## EXERCISE DETAILS:
Whenever the word "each" turns up in a line below, that line should be copied.

## DATASET CONTENT:
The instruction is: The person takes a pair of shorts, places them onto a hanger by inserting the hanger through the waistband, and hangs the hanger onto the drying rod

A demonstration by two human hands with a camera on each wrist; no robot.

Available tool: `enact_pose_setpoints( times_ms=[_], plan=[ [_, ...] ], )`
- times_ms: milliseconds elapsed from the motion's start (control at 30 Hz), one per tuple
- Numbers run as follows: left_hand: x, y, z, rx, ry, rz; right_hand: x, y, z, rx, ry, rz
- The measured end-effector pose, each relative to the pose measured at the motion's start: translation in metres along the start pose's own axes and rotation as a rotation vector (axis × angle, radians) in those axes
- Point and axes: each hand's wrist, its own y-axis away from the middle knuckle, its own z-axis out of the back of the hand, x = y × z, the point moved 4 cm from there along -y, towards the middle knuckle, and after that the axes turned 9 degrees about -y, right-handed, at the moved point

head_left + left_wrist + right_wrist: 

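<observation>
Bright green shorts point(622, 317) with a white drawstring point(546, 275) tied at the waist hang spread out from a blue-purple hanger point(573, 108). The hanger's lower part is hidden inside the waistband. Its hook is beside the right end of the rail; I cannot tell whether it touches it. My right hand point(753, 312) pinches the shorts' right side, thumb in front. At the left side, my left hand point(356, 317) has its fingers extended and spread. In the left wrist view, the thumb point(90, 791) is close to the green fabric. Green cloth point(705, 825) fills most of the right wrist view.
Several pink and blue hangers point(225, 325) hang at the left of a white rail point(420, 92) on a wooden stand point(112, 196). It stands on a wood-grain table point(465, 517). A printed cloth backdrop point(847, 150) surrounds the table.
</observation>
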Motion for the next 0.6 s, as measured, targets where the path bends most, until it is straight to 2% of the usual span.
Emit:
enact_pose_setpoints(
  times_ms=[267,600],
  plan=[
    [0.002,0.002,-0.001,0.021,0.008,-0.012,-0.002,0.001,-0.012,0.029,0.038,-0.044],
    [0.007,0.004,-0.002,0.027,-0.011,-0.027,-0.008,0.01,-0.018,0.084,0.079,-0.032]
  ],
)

## ANSWER AREA:
A demonstration by two human hands with a camera on each wrist; no robot.
- The measured end-effector pose, each relative to the pose measured at the motion's start: translation in metres along the start pose's own axes and rotation as a rotation vector (axis × angle, radians) in those axes
- Point and axes: each hand's wrist, its own y-axis away from the middle knuckle, its own z-axis out of the back of the hand, x = y × z, the point moved 4 cm from there along -y, towards the middle knuckle, and after that the axes turned 9 degrees about -y, right-handed, at the moved point

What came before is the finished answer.